> Work item
Quote, word for word, every line starting at the line that contains "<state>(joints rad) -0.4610" and ending with the last line of the records; include both of these lines and no others.
== Records for the exercise ==
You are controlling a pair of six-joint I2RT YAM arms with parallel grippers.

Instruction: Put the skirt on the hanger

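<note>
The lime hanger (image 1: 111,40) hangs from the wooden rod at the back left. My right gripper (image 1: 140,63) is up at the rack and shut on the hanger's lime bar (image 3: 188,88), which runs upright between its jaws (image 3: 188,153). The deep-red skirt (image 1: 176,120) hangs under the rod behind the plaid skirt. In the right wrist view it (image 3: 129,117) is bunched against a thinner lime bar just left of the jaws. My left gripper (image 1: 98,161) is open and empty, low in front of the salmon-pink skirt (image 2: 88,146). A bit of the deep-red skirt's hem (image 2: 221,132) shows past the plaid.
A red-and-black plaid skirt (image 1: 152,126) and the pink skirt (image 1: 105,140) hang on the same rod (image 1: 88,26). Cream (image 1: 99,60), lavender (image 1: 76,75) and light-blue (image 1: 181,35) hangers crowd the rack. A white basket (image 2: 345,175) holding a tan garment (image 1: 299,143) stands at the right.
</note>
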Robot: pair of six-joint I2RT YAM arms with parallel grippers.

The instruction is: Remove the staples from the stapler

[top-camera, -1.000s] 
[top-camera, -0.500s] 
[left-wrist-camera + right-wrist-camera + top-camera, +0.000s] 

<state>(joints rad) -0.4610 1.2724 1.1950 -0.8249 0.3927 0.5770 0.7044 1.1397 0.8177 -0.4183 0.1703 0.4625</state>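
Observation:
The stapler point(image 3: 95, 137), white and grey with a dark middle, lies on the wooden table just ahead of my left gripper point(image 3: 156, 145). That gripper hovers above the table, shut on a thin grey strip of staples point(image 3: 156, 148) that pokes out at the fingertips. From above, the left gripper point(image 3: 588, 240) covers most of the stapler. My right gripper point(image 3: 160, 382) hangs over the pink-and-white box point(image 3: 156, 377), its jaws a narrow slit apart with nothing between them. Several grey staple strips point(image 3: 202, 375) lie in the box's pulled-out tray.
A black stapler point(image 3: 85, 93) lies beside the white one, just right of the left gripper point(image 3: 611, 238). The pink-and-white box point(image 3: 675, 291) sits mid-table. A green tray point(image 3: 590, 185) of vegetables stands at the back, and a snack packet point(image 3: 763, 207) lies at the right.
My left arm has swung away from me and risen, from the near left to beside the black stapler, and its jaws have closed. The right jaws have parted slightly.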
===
> Exercise result
<state>(joints rad) -0.4610 1.2724 1.1950 -0.8249 0.3927 0.5770 0.7044 1.1397 0.8177 -0.4183 0.1703 0.4625</state>
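Observation:
The stapler point(image 3: 95, 137), white and grey with a dark middle, lies on the wooden table just ahead of my left gripper point(image 3: 156, 145). That gripper hovers above the table, shut on a thin grey strip of staples point(image 3: 156, 148) that pokes out at the fingertips. From above, the left gripper point(image 3: 588, 240) covers most of the stapler. My right gripper point(image 3: 160, 382) hangs over the pink-and-white box point(image 3: 156, 377), its jaws a narrow slit apart with nothing between them. Several grey staple strips point(image 3: 202, 375) lie in the box's pulled-out tray.
A black stapler point(image 3: 85, 93) lies beside the white one, just right of the left gripper point(image 3: 611, 238). The pink-and-white box point(image 3: 675, 291) sits mid-table. A green tray point(image 3: 590, 185) of vegetables stands at the back, and a snack packet point(image 3: 763, 207) lies at the right.
My left arm has swung away from me and risen, from the near left to beside the black stapler, and its jaws have closed. The right jaws have parted slightly.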

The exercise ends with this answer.